++++ Exercise materials

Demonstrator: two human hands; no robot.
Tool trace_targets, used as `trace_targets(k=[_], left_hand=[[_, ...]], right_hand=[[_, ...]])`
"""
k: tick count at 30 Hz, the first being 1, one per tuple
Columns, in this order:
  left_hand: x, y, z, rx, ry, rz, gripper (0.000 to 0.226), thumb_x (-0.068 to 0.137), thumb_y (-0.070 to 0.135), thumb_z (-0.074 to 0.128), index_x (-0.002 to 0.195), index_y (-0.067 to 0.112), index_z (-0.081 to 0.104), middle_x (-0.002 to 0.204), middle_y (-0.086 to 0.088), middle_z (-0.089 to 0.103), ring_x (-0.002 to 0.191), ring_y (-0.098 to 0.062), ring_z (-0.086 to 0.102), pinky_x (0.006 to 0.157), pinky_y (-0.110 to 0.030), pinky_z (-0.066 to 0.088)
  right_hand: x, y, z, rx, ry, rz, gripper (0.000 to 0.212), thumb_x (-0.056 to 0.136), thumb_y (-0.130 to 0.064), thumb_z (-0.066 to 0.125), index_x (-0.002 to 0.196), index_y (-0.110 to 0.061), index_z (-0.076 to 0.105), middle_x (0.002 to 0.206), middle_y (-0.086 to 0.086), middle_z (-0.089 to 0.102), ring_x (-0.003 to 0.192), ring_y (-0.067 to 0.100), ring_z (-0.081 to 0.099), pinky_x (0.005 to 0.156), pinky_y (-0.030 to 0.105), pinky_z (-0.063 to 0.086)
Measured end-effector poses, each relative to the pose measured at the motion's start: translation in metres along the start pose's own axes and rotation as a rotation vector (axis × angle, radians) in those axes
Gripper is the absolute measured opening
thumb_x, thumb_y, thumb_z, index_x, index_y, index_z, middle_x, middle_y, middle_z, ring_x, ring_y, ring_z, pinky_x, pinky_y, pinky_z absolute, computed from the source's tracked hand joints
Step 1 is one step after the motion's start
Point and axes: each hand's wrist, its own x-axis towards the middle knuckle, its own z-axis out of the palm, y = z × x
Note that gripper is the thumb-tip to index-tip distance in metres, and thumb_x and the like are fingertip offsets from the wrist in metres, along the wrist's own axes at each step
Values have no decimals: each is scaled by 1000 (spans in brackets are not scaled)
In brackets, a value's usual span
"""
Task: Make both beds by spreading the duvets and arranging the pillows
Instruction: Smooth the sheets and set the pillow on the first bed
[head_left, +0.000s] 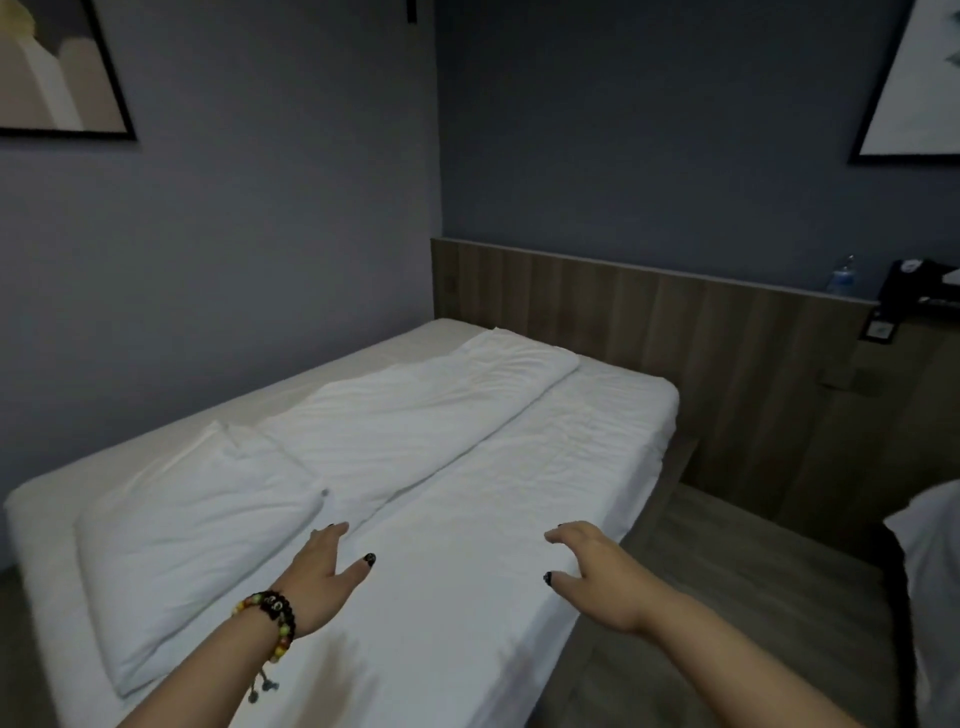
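Head view: we saw the left hand (324, 564) and right hand (587, 558) reaching out over the bed (597, 410), fingers relaxed, grasping nothing. We noted the duvet (415, 410) folded lengthwise down its middle, the pillow (192, 530) beside our left hand.

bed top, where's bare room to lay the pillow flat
Bare mattress runs along the wall side, beside the folded duvet, up to the wooden headboard. The near end is crowded: pillow, left hand, right hand.
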Motion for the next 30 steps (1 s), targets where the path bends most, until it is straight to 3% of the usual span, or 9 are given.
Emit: trace_targets(k=[8, 16, 19, 23, 26, 30], left_hand=[[45, 21, 29, 32, 14, -61, 64, 98, 46, 40, 151, 18, 16, 160, 0, 7, 148, -16, 2, 119, -32, 12], [139, -37, 35, -174, 100, -234, 61, 97, 43, 45, 149, 20, 21, 158, 0, 17, 145, -17, 19, 116, -30, 21], [189, -52, 35, -278, 152, -318, 59, 96, 40, 48, 147, 18, 26, 156, -2, 23, 142, -19, 26, 113, -31, 25], [239, -61, 28, -385, 240, -386, 63, 94, 32, 57, 147, 12, 29, 153, -6, 30, 137, -22, 33, 112, -34, 28], [265, -66, 11, -422, 291, -368, 69, 92, 27, 60, 148, 10, 25, 151, -3, 29, 139, -23, 30, 112, -32, 26], [282, -89, -16, -477, 388, -450, 81, 89, 24, 64, 150, 6, 13, 157, -8, 18, 143, -23, 23, 115, -32, 22]], right_hand=[[87, 28, -14, -75, -100, -160, 58, 98, -37, 46, 151, -23, 25, 159, -4, 17, 146, 11, 15, 118, 26, 18], [222, 25, -12, -224, -378, -199, 66, 97, -44, 46, 153, -24, 17, 162, -1, 4, 149, 15, 4, 119, 32, 13], [283, 29, -29, -290, -468, -159, 67, 97, -45, 46, 153, -23, 17, 162, 2, 3, 149, 19, 7, 119, 33, 14], [362, 25, -48, -297, -426, -141, 64, 97, -44, 47, 152, -23, 21, 160, -1, 11, 146, 16, 17, 117, 27, 18], [412, 6, -43, -240, -428, -147, 61, 96, -44, 49, 149, -25, 28, 156, -4, 21, 139, 14, 32, 110, 23, 28], [470, -32, -19, -254, -492, -214, 60, 96, -42, 50, 149, -22, 29, 155, -1, 24, 140, 15, 31, 110, 23, 27]])
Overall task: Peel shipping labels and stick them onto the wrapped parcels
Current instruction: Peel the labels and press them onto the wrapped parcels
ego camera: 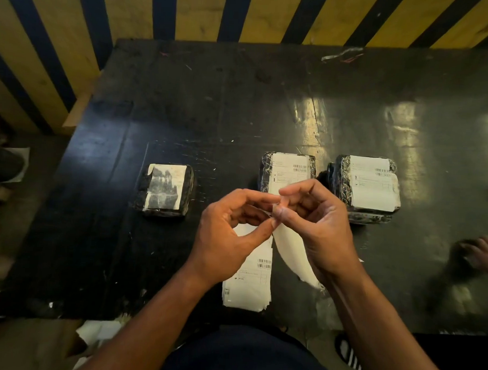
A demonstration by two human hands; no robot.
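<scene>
Hands pinching one label's top corner above dark worktop, left hand on printed label, right hand on white backing, three parcels beyond, two already labelled.

Three parcels sit in a row across the tabletop; a label stack lies nearer, before the middle one.
</scene>
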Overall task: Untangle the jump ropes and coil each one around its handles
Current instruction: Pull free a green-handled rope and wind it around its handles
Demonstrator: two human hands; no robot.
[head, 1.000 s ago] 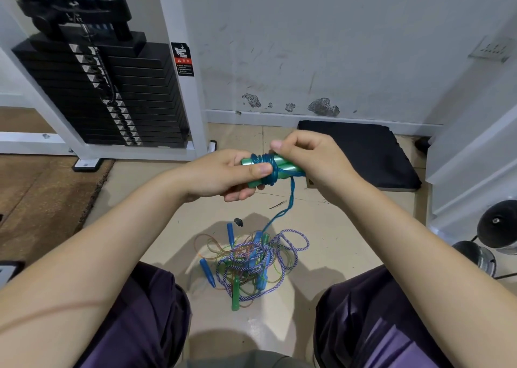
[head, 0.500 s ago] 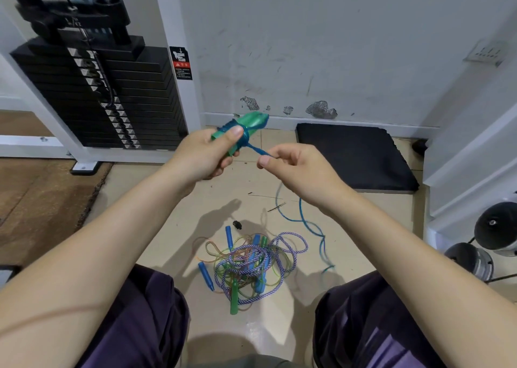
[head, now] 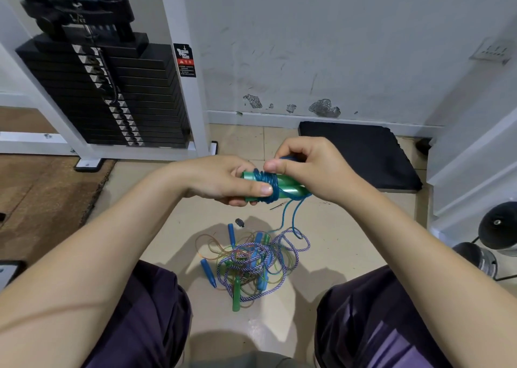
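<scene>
Above the floor (head: 335, 241), green handles (head: 288, 189) are being gripped by the left hand (head: 223, 180); blue rope (head: 291, 216) is being pinched by the right hand (head: 313, 169).

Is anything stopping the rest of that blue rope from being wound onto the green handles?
Possibly. The blue rope hangs from the green handles to the tangled pile on the floor; whether it is caught there, I cannot tell.

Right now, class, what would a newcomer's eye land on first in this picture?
Mid-frame, the left hand grips a pair of shiny green plastic handles while the right hand winds thin blue cord around them. Below, between the knees, a tangled heap of jump ropes lies on the beige floor.
</scene>
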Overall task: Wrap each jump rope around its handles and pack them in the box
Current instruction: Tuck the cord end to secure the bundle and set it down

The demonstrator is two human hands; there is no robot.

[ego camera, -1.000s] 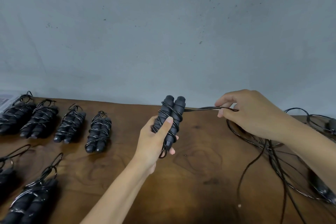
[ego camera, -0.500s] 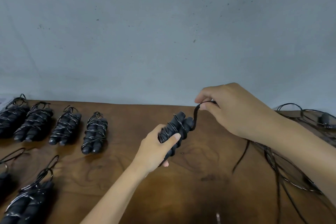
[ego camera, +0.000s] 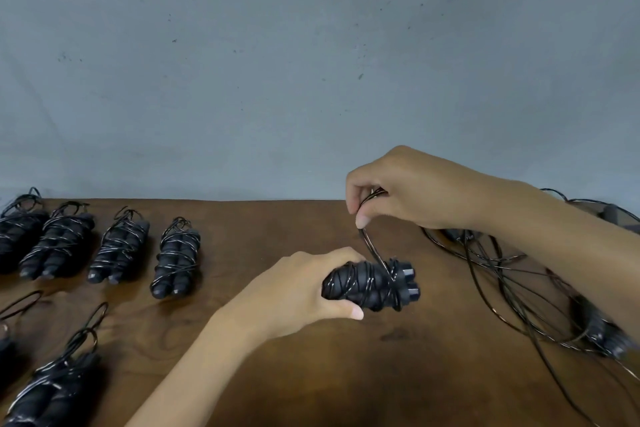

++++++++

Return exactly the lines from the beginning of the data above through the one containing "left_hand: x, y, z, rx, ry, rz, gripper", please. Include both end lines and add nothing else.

Demonstrator: two human hands; no robot.
Tool trace_targets, used as `trace_targets(k=[_], left_hand=[[_, ...]], right_hand=[[_, ...]])`
"""
k: tick count at 30 Hz, the first being 1, one per tuple
Columns, in this order:
  left_hand: x, y, z, rx, ry, rz, gripper (0.000 to 0.226), thumb_x (-0.068 to 0.137), thumb_y (-0.070 to 0.135), thumb_z (-0.074 to 0.128), index_x (-0.002 to 0.195), index_y (-0.067 to 0.112), index_z (-0.081 to 0.104), middle_x (-0.002 to 0.204), middle_y (-0.086 to 0.088), middle_z (-0.089 to 0.103), ring_x (-0.002 to 0.191), ring_y (-0.098 to 0.062), ring_z (-0.086 to 0.102), pinky_x (0.006 to 0.157), pinky_y (-0.110 to 0.030), pinky_z (-0.066 to 0.088)

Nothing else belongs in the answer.